Description of the task:
All lines below containing "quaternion" are to be listed.

============================================================

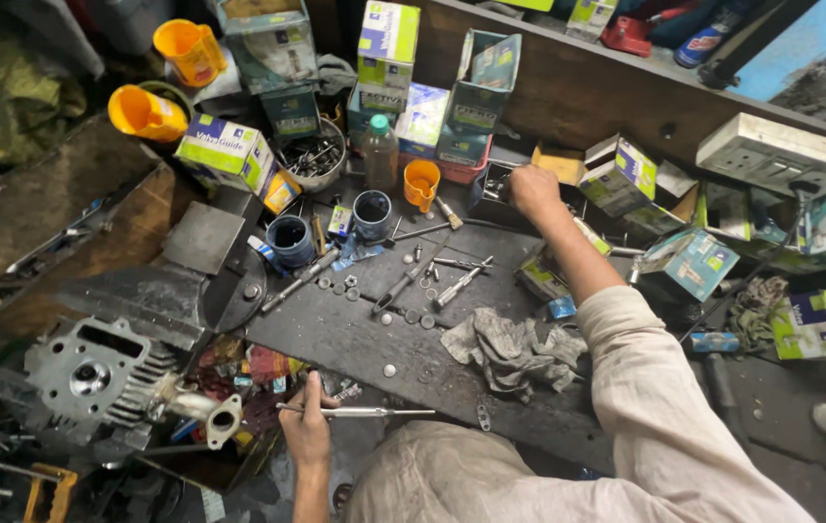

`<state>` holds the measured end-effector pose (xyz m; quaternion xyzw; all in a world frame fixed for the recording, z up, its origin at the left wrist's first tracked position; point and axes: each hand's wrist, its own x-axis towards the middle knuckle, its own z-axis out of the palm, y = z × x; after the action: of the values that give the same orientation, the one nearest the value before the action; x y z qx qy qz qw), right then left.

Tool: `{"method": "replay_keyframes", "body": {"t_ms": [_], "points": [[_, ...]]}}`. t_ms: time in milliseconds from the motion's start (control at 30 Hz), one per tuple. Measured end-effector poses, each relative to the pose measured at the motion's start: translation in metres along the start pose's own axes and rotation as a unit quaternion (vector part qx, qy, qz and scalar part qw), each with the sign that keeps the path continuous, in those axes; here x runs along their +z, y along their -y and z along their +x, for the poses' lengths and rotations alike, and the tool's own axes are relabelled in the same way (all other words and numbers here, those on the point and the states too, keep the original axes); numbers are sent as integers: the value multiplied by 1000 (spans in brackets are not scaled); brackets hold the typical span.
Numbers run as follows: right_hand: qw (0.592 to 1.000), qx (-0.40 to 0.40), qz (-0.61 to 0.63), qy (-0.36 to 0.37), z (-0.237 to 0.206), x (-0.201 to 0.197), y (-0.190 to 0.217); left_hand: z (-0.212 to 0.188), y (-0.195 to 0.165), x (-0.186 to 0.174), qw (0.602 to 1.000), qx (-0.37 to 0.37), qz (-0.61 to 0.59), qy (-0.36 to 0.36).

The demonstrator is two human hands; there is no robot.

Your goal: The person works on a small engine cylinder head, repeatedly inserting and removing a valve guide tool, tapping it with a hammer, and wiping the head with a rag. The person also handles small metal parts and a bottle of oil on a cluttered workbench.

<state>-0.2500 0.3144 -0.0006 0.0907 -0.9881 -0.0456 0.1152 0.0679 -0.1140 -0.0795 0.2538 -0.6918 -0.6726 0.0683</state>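
Right hand [533, 188] fingertips hidden in tray [492, 184]

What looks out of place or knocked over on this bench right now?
Two orange cups at the upper left lie tipped on their sides. Loose washers and bolts are scattered across the dark plate, beside a crumpled grey rag. The left hand holds a thin metal rod; the right hand reaches among the boxes.
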Motion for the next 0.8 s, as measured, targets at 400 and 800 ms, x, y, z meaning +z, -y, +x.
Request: {"method": "replay_keyframes", "body": {"t_ms": [400, 800], "points": [[913, 122, 382, 68, -27, -52, 2, -15, 3, -11, 993, -60, -27, 98], [556, 89, 816, 129, -171, -60, 138, -33, -111, 19, 944, 253, 127, 167]]}}
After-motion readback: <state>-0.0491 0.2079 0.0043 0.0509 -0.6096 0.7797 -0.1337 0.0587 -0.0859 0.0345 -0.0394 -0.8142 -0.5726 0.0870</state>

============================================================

Completed task:
`<state>` holds the measured end-effector pose (xyz m; quaternion xyzw; all in a world frame fixed for the recording, z up, its origin at the left wrist's first tracked position; point and axes: each hand's wrist, its own x-axis towards the middle knuckle, its own z-axis out of the palm, y = z × x; after the action: of the values that give the same orientation, the one nearest the value before the action; x y z qx qy qz qw), right then left.
Tool: `{"method": "replay_keyframes", "body": {"t_ms": [_], "points": [[_, ...]]}}`. t_ms: time in milliseconds from the motion's start (control at 30 Hz), one per tuple. Measured end-effector poses, each relative to the pose measured at the motion's start: translation in metres along the start pose's own axes and rotation as a unit quaternion (vector part qx, qy, qz and scalar part qw), each with the sign that keeps the path continuous, in those axes; here x runs along their +z, y along their -y and z along their +x, for the poses' lengths and rotations alike, and the tool's own axes are relabelled in the same way (all other words and numbers here, those on the point and the states too, keep the original axes); numbers are sent as integers: the value multiplied by 1000 (spans in brackets are not scaled); brackets hold the typical span.

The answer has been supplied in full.